Objectives Historically, burns have formed a significant proportion of the casualties of war. The management of burns in recent conflict has been found to be a resource-heavy undertaking, though its impact on both personnel and resources in current conflicts is unclear. A case analysis has been carried out in order to quantify the logistical impact of the management of burns on Role 3 Medical Treatment Facility (MTF) infrastructure and to examine if and how the cause and management of burns have evolved in early 21st century conflict.

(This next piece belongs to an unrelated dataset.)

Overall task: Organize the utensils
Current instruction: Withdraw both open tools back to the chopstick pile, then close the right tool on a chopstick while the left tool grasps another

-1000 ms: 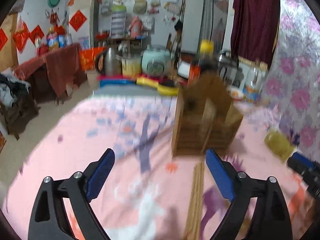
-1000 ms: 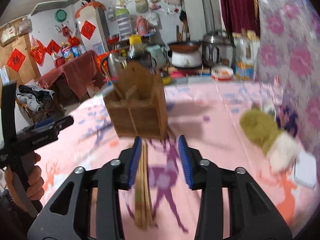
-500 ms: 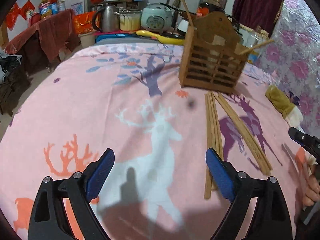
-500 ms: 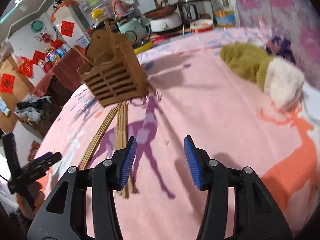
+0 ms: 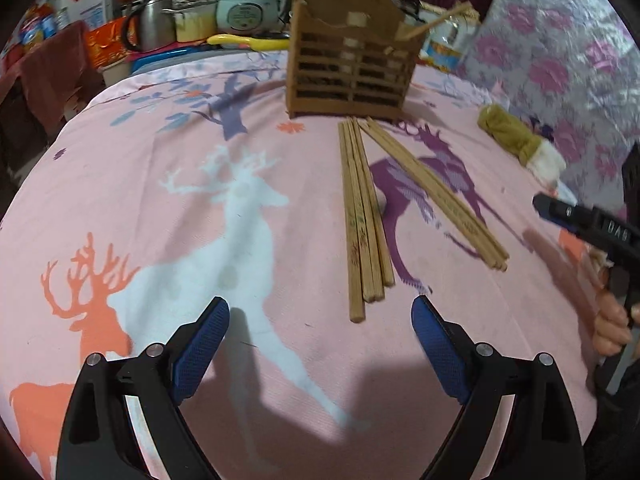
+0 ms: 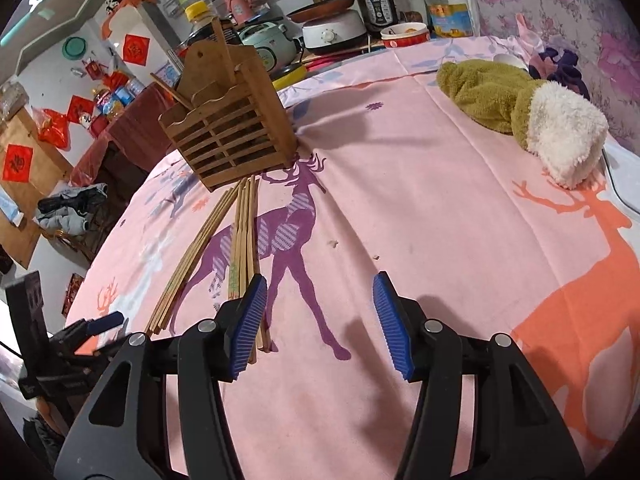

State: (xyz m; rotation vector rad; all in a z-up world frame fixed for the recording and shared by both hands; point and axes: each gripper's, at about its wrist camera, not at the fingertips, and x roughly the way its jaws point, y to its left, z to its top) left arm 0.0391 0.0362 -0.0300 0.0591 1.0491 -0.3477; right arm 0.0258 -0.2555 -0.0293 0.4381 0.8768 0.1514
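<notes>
Dropping toward chopsticks [image 5: 362, 216] near holder [image 5: 350, 68]: right claw [image 6: 318, 322] just widening, empty; left claw [image 5: 320, 344] wide, empty. Pickup next, none stowed yet.

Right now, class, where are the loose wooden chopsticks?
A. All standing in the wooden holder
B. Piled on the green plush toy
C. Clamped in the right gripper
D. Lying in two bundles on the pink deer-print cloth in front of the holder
D: two bundles of chopsticks lie flat on the pink deer-print cloth in front of the slatted wooden holder, and the right gripper stands open with nothing between its pads.
</notes>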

Methods All casualties treated for burns at a Role 3 MTF over one calendar year were identified and scanned copies of their notes obtained from the UK Joint Theatre Trauma Registry and retrospectively analysed.

Results 88 of the 1461 (6.0%) trauma patients presenting to the Role 3 MTF over the year were treated for burns of whom 52.3% were combat troops and 45.4% civilians. Half of the burns were caused by non-conflict related mechanisms; the two commonest mechanisms were flame burns in 38/88 mostly non-conflict related cases and blast in 30/88 cases most of which were conflict related.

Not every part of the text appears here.